--- EXERCISE ---
Can you reproduce the data beneath, keeping every line exact?

BEGIN

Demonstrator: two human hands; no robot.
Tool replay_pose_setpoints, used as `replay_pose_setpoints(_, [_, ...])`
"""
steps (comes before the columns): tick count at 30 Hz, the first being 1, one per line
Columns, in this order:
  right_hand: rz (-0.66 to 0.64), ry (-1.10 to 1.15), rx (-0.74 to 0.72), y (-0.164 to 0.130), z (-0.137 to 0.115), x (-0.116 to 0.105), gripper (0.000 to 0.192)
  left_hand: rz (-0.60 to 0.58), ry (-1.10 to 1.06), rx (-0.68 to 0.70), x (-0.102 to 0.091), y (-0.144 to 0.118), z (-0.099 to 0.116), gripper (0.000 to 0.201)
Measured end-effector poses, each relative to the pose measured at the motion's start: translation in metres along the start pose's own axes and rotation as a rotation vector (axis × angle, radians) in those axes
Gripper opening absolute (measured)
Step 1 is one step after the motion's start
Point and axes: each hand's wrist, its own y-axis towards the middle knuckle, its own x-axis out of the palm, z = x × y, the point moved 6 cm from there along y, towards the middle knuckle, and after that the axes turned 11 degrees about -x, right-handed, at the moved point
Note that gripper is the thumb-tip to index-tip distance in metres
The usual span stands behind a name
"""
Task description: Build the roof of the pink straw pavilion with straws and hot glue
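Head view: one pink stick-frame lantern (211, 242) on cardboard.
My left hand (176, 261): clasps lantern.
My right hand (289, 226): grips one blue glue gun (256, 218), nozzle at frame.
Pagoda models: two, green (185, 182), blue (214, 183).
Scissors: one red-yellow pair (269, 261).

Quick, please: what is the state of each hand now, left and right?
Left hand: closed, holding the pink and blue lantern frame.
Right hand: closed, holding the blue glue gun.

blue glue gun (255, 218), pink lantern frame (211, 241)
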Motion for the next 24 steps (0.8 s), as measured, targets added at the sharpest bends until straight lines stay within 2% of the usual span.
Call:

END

--- COMPLETED EXERCISE ---
Demonstrator: two human hands; no robot.
Tool replay_pose_setpoints, used as `replay_pose_setpoints(_, [_, ...])`
"""
steps (comes before the columns): tick count at 30 Hz, the first being 1, one per line
Columns, in this order:
  right_hand: rz (-0.66 to 0.64), ry (-1.10 to 1.15), rx (-0.74 to 0.72), y (-0.164 to 0.130), z (-0.137 to 0.115), x (-0.116 to 0.105), gripper (0.000 to 0.192)
  left_hand: rz (-0.60 to 0.58), ry (-1.10 to 1.06), rx (-0.68 to 0.70), x (-0.102 to 0.091), y (-0.144 to 0.118), z (-0.099 to 0.116), gripper (0.000 to 0.201)
Measured end-effector poses, each relative to the pose measured at the motion's start: translation in metres along the start pose's own axes and rotation as a rotation vector (axis × angle, radians) in those axes
Gripper opening absolute (measured)
Step 1 is one step after the motion's start
Point and axes: each hand's wrist, its own y-axis towards the middle knuckle, its own x-axis out of the palm, z = x × y, the point moved 6 cm from there along y, towards the middle knuckle, and after that the axes turned 11 degrees about -x, right-handed, at the moved point
Note that gripper is the thumb-tip to index-tip distance in metres
The usual span stands behind a name
"""
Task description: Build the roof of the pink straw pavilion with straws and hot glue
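Head view: one pink stick-frame lantern (211, 242) on cardboard.
My left hand (176, 261): clasps lantern.
My right hand (289, 226): grips one blue glue gun (256, 218), nozzle at frame.
Pagoda models: two, green (185, 182), blue (214, 183).
Scissors: one red-yellow pair (269, 261).

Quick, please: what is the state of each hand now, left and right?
Left hand: closed, holding the pink and blue lantern frame.
Right hand: closed, holding the blue glue gun.

blue glue gun (255, 218), pink lantern frame (211, 241)
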Motion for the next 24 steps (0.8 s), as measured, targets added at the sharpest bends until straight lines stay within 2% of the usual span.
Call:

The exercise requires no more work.